Moncrief's serious scouting began just as does started showing up in traditional rutting areas. He has learned not to spend much time on big concentrations of does, because that is not necessarily where big bucks are. Usually wily old bucks shy away from large concentrations of deer. He finds most of the bigger ones with smaller groups of does. "Older age-class bucks look for small herds in more isolated areas," he says.

And that's exactly how Moncrief found a buck for R.B. to look at. The problem was that the buck moved before R.B. could get there, and it took Moncrief another three days to find the buck again.

It was R.B.'s first day to hunt - and the first big buck he saw was a monster. The buck was well over 30 inches, and Moncrief was convinced that it would qualify for the Boone and Crockett record book. The hunters took turns looking at a monster-sized buck through the 40X spotting scope with R.B., whose prized mule deer tag, won via raffle, guaranteed him a chance to hunt for the buck of a lifetime in any northeast Oregon unit over a three-month period. The buck they were watching was a perfect 4x4 mulie. "That is a tremendous buck. He could net around 195 Boone and Crockett points and is over 30 inches," Moncrief whispered.
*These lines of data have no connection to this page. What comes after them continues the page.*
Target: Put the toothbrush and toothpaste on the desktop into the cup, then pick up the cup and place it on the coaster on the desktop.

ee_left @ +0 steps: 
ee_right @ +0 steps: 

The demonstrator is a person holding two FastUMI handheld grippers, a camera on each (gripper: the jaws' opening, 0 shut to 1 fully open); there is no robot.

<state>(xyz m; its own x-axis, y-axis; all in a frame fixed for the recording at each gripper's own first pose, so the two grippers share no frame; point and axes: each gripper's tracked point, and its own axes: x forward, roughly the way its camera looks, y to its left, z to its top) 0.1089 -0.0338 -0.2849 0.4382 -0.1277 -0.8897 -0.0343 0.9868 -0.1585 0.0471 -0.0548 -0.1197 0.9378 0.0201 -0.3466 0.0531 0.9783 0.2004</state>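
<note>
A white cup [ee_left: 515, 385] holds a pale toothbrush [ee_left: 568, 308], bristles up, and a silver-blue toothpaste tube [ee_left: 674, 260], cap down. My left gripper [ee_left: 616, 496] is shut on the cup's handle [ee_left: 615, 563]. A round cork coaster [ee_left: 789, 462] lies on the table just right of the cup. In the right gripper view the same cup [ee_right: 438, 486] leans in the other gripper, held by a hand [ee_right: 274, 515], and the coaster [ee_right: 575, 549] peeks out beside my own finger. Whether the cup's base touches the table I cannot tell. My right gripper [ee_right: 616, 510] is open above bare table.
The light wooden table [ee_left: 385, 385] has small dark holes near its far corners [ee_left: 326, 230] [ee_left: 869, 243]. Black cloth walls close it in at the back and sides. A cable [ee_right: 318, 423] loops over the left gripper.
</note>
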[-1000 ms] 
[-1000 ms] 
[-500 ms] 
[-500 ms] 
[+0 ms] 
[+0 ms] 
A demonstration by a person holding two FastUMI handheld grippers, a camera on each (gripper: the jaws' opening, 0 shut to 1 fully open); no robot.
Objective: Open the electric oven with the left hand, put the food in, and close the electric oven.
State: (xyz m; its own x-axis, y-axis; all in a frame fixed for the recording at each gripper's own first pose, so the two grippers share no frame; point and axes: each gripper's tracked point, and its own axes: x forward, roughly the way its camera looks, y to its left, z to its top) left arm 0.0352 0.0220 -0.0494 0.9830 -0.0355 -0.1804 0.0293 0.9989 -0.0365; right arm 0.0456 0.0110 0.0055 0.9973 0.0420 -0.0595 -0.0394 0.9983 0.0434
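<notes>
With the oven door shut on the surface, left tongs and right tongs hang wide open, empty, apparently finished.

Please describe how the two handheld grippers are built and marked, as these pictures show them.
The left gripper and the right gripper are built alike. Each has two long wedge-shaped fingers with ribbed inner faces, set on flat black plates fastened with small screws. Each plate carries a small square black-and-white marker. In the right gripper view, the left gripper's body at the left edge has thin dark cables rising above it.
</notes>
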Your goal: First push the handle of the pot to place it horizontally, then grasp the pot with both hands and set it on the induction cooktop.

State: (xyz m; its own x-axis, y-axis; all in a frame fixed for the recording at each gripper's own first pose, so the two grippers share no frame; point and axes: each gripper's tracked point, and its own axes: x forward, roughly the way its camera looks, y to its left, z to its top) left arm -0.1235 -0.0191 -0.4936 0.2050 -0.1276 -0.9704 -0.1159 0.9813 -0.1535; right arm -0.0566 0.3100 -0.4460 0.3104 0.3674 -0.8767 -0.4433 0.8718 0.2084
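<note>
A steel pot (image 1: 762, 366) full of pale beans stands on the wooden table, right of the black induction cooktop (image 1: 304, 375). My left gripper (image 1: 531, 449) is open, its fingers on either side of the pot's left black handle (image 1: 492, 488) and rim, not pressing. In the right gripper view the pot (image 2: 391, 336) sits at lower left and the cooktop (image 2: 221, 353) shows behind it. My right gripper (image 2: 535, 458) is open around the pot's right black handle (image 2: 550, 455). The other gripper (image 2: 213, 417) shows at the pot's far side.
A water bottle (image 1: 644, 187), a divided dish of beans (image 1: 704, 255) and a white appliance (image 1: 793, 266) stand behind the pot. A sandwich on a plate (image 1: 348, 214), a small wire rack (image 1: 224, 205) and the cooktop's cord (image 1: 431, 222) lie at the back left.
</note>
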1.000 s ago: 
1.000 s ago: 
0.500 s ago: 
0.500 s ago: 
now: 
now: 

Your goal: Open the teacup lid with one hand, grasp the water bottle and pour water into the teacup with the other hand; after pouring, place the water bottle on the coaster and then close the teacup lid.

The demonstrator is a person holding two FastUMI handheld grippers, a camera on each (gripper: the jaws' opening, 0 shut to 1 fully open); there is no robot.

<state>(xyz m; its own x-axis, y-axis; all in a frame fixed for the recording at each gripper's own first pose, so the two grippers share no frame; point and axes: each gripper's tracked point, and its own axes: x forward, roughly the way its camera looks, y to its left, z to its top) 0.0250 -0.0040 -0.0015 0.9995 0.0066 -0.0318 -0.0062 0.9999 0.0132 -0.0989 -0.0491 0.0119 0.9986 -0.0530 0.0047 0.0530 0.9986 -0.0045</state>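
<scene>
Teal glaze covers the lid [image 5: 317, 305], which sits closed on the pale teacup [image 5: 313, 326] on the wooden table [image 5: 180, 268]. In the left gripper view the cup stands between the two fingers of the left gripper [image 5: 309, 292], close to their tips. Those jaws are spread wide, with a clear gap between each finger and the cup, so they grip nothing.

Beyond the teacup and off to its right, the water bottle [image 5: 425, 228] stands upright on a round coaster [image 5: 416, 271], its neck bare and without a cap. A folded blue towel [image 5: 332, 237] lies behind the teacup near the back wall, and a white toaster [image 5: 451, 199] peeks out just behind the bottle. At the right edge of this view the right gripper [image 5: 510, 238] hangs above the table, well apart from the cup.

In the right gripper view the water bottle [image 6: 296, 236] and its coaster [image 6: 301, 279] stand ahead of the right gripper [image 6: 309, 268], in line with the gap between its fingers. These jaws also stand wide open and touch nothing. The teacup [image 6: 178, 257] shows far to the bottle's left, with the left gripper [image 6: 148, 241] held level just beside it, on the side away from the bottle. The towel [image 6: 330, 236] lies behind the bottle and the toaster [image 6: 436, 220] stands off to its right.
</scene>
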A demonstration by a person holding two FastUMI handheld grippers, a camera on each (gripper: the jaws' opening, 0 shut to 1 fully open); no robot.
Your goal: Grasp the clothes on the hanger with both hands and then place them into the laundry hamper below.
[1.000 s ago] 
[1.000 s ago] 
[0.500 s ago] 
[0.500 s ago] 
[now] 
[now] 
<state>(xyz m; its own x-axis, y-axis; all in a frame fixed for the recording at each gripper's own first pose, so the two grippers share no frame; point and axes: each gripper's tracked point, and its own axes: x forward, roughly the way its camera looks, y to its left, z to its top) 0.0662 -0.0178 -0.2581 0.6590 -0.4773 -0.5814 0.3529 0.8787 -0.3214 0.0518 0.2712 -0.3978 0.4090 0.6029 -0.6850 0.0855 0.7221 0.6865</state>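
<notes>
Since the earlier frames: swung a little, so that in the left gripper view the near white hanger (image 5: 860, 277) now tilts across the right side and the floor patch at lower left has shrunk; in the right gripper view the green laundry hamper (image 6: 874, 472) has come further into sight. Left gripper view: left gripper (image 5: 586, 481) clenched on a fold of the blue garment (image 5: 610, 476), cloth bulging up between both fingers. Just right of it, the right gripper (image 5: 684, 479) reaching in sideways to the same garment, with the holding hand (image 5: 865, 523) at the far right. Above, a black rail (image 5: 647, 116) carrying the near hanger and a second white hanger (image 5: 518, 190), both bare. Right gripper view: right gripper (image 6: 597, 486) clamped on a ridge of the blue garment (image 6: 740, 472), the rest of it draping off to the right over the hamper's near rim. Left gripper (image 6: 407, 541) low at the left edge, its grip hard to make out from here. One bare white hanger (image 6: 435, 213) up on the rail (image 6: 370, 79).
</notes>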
It was getting late in the day, and R.B. had responsibilities with some people at dark. He started out wanting to look over as many bucks as possible, and Moncrief assured him that they'd see plenty of them. Moncrief had four particular bucks in mind, two non-typical and two typical.

The big question in R.B.'s mind: If he passed on this buck, and didn't like what they found later, what would be the chances of finding it again? "There is no sure thing," Moncrief told R.B. "That's why it's called hunting. Under normal conditions - and if no one spooks him - we should be able to find him again." R.B. shook his head and passed on the buck.

The hunters saw bucks every day after that, finding them in open country and in timber. One had a 31- to 32-inch spread but small back forks. Moncrief told R.B. that another great buck they found - a perfect 4x4 just under 30 inches wide - would be a record-book animal next year, and R.B. began to realize how special that first buck had really been.

"He really didn't know. Can't blame the guy - he has the tag of a lifetime, like drawing a sheep tag - and plenty of time to hunt. You just don't want to go out and shoot the first buck the guide points out," Moncrief says.

They went back to look for that first monster buck, but he had seemingly just disappeared. "In an average year it would be no problem coming back and finding that buck. He would have been right there, and stayed there through the rut," Moncrief points out. "This winter was not typical. The bucks moved a lot. They were really cruising, moving from one small concentration of does to another, looking for hot does. It was tough to keep track of a buck."

They went back and looked at the videotape of the first big buck. R.B. said, "I want to go back and hunt that big non-typical."

The next day, perched on a vantage point, they were looking at three bucks and comparing their antler spreads: a big 28, a weak 32 and the 31/32 non-typical R.B. wanted to pursue. "That buck" - the non-typical - "is awfully impressive," Moncrief said to his client. "He keeps doing horn displays. He is between 29 and 31 inches wide."

Moncrief planned a stalk that took the pair three hours to get around where they could come down from above the buck without being detected by does. By the time they arrived, the deer had moved into dark timber. "They will come back out. This time of year they can't stay bedded very long in this cold," Moncrief reassured R.B.

The does came out first - then the big non-typical. R.B. and his guide quietly slipped downhill so that R.B. could rest his rifle on a rockpile to cover the 250 yards with an accurate shot. Alarmed at the movement, the does began glancing in R.B.'s direction as the buck quartered away. The hunter's first shot hit the buck solidly, and the animal whirled to turn downhill. After traveling another 60 yards, the buck's scramble ended as R.B.'s second round struck. "That first shot was a good one, and the second was just a great running shot," Moncrief recalls. "He whacked him right behind the shoulders."

The pre-1964 .270 Winchester did the job. R.B.'s buck measures just less than 31 inches wide and has 19 points. The main beam is over 6 inches in circumference.